Therapeutic cells (TC) are cells collected from a donor that are not intended for HCT, per se. These include cells such as unfractionated mononuclear cells, T lymphocytes, antigen-presenting cells, mesenchymal cells, et cetera. TC are employed, for example, for immunomodulation, immune reconstitution, tissue repair, anti-viral treatment and anti-tumour therapy. Most often allogeneic TC donors are also HPC donors providing additional products for their recipients, but donations of TC that are not coupled to HPC donation appear to be increasing.
There are few data on adverse reactions among TC donors. The most common procedure for TC donation is unstimulated leukapheresis that is similar to aphaeresis procedures for platelet or red cell donation. Considerable information exists on the risks of these unstimulated apheresis procedures.
HPC donation is most often a safe procedure but harm can occur to donors and short-term mild side effects can be quite common. Cases of life threatening or fatal harm have been reported although they are rare.
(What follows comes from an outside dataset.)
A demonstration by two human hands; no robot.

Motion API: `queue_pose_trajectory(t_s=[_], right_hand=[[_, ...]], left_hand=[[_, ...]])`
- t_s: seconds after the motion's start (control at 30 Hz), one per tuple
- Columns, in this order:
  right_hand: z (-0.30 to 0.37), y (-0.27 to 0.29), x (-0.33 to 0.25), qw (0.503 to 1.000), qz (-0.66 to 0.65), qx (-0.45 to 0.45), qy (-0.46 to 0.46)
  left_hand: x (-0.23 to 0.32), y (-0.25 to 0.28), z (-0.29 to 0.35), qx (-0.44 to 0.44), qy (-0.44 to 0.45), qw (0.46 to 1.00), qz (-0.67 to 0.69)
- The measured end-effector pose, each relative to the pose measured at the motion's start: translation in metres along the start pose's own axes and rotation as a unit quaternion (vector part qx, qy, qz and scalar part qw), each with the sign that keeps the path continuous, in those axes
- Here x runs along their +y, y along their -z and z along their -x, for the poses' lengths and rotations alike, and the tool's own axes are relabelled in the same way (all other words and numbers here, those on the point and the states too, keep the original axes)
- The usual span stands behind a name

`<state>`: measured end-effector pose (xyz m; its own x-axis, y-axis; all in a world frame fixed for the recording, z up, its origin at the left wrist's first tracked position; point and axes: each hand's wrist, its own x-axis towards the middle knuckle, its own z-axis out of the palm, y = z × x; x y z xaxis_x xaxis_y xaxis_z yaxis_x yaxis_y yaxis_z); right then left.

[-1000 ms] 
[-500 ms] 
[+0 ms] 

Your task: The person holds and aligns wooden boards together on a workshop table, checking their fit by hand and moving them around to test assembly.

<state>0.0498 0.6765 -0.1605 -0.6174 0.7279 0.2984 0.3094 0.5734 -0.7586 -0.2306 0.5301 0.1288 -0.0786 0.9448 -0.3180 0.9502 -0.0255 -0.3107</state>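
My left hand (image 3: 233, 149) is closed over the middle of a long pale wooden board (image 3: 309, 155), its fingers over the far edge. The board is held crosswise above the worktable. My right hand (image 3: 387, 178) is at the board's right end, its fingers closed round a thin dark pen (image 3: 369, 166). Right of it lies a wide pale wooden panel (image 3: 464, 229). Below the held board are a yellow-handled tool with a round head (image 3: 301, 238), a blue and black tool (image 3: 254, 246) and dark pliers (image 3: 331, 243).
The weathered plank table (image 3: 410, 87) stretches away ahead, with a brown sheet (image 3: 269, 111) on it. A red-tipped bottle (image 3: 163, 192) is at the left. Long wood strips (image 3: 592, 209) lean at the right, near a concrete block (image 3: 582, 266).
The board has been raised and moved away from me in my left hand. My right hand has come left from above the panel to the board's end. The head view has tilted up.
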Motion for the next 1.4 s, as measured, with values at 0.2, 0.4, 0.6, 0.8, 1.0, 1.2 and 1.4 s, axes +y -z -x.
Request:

In long-term follow-up, new-onset cancers and autoimmune disorders are encountered, but there is currently no evidence that these occur at higher-than-expected rates then the general public.
Recommendations:
1. Recommendations for reporting are largely based upon conclusions from the global donor follow-up conference held in Bern, Switzerland, in 2009.
2. Adverse occurrences at any time between initiation of the donation procedure and 30 days after completion of the collection should be reported. Reporting of hospitalization-related occurrences that result from common donation-associated incidents, e.g., nausea, vomiting, pain, headache, may be excessive because the distinction between adverse occurrences and hospital-related incidents in these cases is highly dependent upon geographical differences, practice standards, and regulatory requirements and may not need to be reported. Life-threatening or fatal occurrences in the context of common donation-associated incidents should always be reported.
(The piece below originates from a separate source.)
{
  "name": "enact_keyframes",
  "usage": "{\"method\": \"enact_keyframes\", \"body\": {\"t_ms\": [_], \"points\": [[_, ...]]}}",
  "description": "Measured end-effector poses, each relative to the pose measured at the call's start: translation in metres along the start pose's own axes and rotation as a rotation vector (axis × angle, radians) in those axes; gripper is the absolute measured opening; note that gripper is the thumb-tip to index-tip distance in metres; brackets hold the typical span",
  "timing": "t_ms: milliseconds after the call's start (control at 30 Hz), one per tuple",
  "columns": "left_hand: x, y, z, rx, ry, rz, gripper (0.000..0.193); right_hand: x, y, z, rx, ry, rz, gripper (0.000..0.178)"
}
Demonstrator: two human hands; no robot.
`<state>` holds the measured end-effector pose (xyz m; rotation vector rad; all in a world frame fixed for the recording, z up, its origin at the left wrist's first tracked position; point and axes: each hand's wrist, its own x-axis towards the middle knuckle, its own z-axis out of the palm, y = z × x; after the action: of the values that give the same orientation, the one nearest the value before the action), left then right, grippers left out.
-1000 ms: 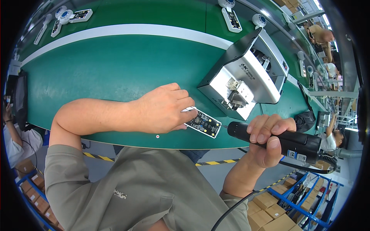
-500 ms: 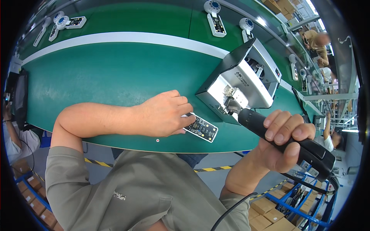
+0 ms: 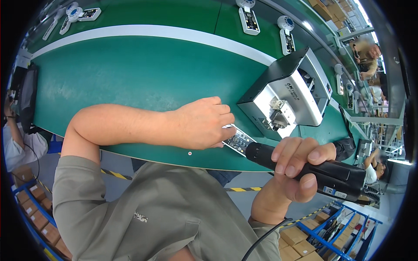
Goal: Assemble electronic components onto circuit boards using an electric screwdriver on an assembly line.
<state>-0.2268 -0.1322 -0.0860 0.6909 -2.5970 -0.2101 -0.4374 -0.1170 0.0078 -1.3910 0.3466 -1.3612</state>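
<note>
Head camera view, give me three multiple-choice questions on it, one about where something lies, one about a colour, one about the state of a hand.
1. Where does the small circuit board lie?
A. At the near edge of the belt, under the left hand's fingertips
B. On top of the grey machine
C. On the floor beside the cardboard boxes

2. What colour is the belt surface?
A. Red
B. Green
C. Yellow

3. What is the right hand doing?
A. Resting flat and open on the belt
B. Closed in a grip around a black electric screwdriver
C. Holding a cardboard box

Answers:
1 A: the left hand presses on the board at the belt's front edge, in front of the grey machine.
2 B: the belt is green with a white stripe.
3 B: the fingers wrap the black electric screwdriver, whose tip is at the board.
</note>
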Motion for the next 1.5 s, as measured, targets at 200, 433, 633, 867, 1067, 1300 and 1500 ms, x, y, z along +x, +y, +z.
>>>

3. A mechanism for long-term follow-up of HPC donors is recommended on an annual or biannual basis for at least 10 years. At a minimum, donors should be contacted at 1, 5 and 10 years following completion of donation. The assessment should include survival, and if not surviving, a cause of death; new onset of hematologic or non-hematologic malignancy and new onset of autoimmune disease. Diagnoses should be specified by ICD codes.